1919-1920 - Russo-Polish War
The Versailles map-makers, in reconstituting Poland, had despoiled her of nearly one-third of her ancient patrimony, the principal beneficiary under the Treaty being Soviet Russia. In 1919, when it pleased the Allied Powers to wage war by proxy against the Bolsheviki, and the armies of Kolchak, Denekine and Yudenitch had gone forth confident of an early victory over the common enemy of mankind, the Poles had improved the opportunity to cross the tentative boundary lines fixed by the Versailles Treaty and reconquer their "Lost Provinces." After the collapse of the anti-Bolshevik war, both England and America warned the Poles that they were violating the terms of the Treaty and must retire within their boundaries as fixed at Versailles. The Poles demurred against yielding up the reconquered provinces to the Bolsheviki and they were upheld by the government of France.
Before the new Soviet army could be mobilized the Poles struck hard at the Bolsheviki and for months thereafter the Poles were masters of the situation. But later, when the Bolsheviki had mustered their full strength on the Polish front, the Poles were driven back in headlong retreat to the gates of Warsaw.
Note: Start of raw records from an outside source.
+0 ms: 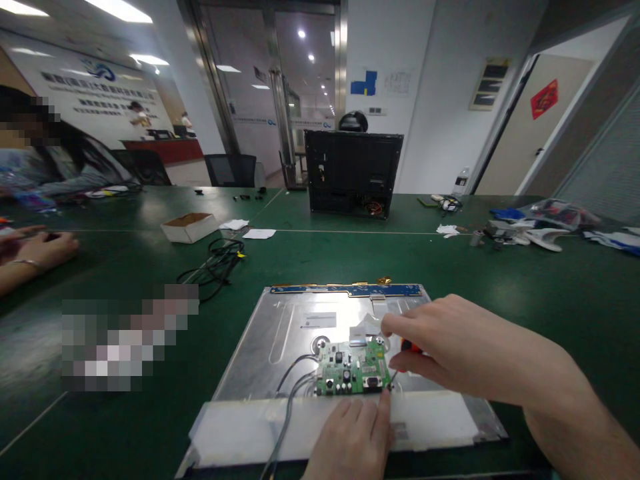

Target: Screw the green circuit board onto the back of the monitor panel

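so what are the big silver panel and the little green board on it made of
The large silver back panel looks like stamped sheet metal: dull grey sheen, pressed ridges. The small green circuit board looks like laminate, probably fibreglass, with a glossy green coating and soldered black parts.

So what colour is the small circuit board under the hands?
Green circuit board, clearest in the head view.

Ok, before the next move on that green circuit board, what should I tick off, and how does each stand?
1. Right hand holds the screwdriver: ok, orange handle shows in the fist.
2. Left hand steadies the circuit board: ok, a fingertip touches its lower right corner.
3. Screwdriver tip seated on a screw: cannot tell, hidden.
4. Grey cables away from the tool: ok, they leave leftward.
5. Metal panel flat on the table: ok.
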Demonstrator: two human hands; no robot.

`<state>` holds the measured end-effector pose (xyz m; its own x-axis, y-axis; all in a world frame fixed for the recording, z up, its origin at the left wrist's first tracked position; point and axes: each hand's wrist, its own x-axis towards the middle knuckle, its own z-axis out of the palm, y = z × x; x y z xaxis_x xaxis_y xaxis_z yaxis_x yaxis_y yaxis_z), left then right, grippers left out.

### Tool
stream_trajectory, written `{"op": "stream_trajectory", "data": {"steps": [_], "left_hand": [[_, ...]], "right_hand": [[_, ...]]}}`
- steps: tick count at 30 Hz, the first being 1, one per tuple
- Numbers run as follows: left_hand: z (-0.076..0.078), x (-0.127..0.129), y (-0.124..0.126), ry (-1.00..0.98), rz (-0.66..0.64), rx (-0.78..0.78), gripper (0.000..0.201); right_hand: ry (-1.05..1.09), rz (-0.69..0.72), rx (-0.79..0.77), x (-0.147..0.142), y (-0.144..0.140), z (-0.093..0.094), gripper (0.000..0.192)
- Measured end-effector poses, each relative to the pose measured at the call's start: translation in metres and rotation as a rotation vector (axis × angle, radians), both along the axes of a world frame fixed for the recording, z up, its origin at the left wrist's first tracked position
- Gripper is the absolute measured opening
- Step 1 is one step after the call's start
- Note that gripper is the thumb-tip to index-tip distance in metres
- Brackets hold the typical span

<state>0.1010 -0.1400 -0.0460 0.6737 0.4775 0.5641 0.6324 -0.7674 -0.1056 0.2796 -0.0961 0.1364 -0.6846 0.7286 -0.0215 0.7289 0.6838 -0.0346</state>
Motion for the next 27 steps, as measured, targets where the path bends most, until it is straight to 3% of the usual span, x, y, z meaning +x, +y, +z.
{"op": "stream_trajectory", "data": {"steps": [7,16,20,27], "left_hand": [[0.0010,0.0002,0.0003,0.010,-0.001,-0.005,0.039],[0.0000,0.0005,-0.0002,0.015,-0.006,-0.007,0.037],[-0.0005,-0.0001,0.0001,0.019,0.003,-0.009,0.038],[-0.0004,0.0000,0.0000,0.008,0.000,-0.013,0.034]], "right_hand": [[0.021,0.048,-0.041,0.0015,-0.0043,0.0036,0.008],[-0.022,-0.036,0.024,0.0015,0.0008,0.0002,0.013],[-0.014,-0.009,0.024,0.0026,0.0002,0.0009,0.004],[0.025,0.068,-0.018,0.0031,-0.0030,0.0031,0.011]]}}
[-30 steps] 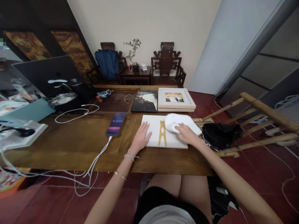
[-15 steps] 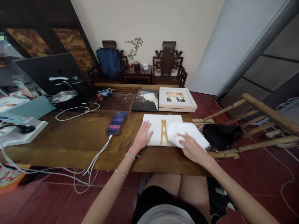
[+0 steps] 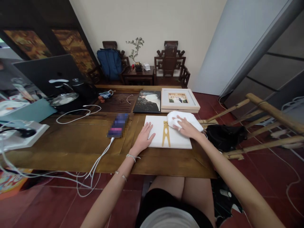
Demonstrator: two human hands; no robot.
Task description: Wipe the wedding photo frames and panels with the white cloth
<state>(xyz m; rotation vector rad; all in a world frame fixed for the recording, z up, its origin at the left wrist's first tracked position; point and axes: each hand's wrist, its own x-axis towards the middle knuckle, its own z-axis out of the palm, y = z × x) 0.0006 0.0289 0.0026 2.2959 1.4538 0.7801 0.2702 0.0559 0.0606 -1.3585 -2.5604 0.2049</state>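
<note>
On the wooden table in front of me lies a flat white rectangular panel (image 3: 155, 139). A yellow bear-headed, two-legged piece (image 3: 166, 134) is on its face; I cannot tell whether it is attached. My left hand (image 3: 143, 137) rests on the panel's left edge, fingers stretched out and holding nothing. Across the upper right of the panel is a folded white cloth (image 3: 193, 120), fluffy at its edge. My right hand (image 3: 185, 126) presses down on this cloth with its fingers over it, and the cloth overhangs the panel's right side.
Behind the panel lie a dark photo panel (image 3: 146, 102) and a pale framed picture (image 3: 192, 101). A phone (image 3: 118, 126) with white cables is to the left. Further left are a kettle (image 3: 80, 87), a pot and a power strip (image 3: 30, 136). A bamboo rack (image 3: 268, 107) and black bag (image 3: 220, 136) stand right.
My right hand has moved the white cloth up and slightly left, away from the panel's lower right corner, which now shows. My left hand has stayed in place.
</note>
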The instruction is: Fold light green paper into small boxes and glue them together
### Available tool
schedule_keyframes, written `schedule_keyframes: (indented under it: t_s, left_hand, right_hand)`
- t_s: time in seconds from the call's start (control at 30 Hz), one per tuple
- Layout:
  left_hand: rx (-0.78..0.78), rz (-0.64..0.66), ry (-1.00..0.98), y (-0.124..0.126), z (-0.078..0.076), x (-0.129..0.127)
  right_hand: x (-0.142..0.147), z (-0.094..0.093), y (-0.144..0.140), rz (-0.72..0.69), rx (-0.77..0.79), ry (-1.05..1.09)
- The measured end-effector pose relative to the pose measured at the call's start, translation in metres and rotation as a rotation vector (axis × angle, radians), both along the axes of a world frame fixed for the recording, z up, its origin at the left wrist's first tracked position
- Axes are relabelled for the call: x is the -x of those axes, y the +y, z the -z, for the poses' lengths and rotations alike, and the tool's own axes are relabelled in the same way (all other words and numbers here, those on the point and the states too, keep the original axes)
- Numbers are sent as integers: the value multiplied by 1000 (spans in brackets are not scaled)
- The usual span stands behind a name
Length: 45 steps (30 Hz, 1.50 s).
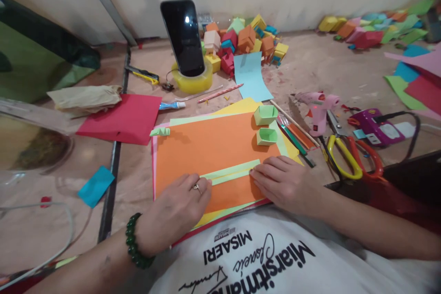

All Europe was now filled with alarm, fearing the Bolshevik conquest of the Continent. It was at this critical juncture that France came to Poland's rescue. Though England held aloof, and her Commissioner attempted to prevent the delivery of French ammunition to the Poles at the port of Danzig, still the Alliance of France and Poland was sufficient to overcome the Bolshevik peril. The Red hordes were first stopped at the gates of Warsaw and then driven back in wild retreat across their frontier. Later on, the famous retreat began, during which the Russians within a few weeks were hurled back by General Maxime Weygand almost to the 'Curzon Line.'
The phenomenal recovery of Poland from the heavy blows inflicted by the invading Red forces proved not to be short-lived, and the Polish triple offensive continued during the month under review, demoralizing the whole organization of the Red offensive, driving the Soviet forces steadily back to the east and north, netting thousands of ragged prisoners and forcing thousands of others, equally miserable, across the East Prussian frontier, where they were disarmed and interned by the German Government.
A peace treaty was signed at Riga in October, 1920. This treaty established the frontier that was recognized until recently. It accorded to Poland all of Eastern Galicia, which since 1919 had been occupied by Polish troops, and which ethnically forms a part of the Ukraine. This incorporation of Eastern Galicia-which the 'Curzon Line' had put within Poland-was confirmed by the Ambassadors' Conference. Meanwhile Poland had further enlarged her territory by wresting Vilna from Lithuania, while eastern Upper Silesia had been relinquished by Germany in consequence of a plebiscite.
In the north the 'Curzon Line' started at the Lithuanian border, at the river Niemen, north of the fortified city of Grodno. The line then extended almost due south and reached the river Bug after a westward rum. Thereafter the frontier followed this river until it reached the former Austro-Russian border, which it followed along the rest of its course.
At the gates of Warsaw, the Red armies were defeated in August 1920, and in the ensuing peace treaty signed at Riga, Russia had to accept a frontier which left large Ukrainian and White Ruthenian minorities in Poland, a grave danger to the Russification campaign conducted by Stalin in the Ukraine and Byelorussia. Although it was not regarded as a Polish Diktat and was praised in the Soviet Encyclopedia as late as 1940, the Treaty of Riga dramatically exposed the weakness of the new regime. The redressing of the balance of power remained a long-range aim of Moscow's foreign policy.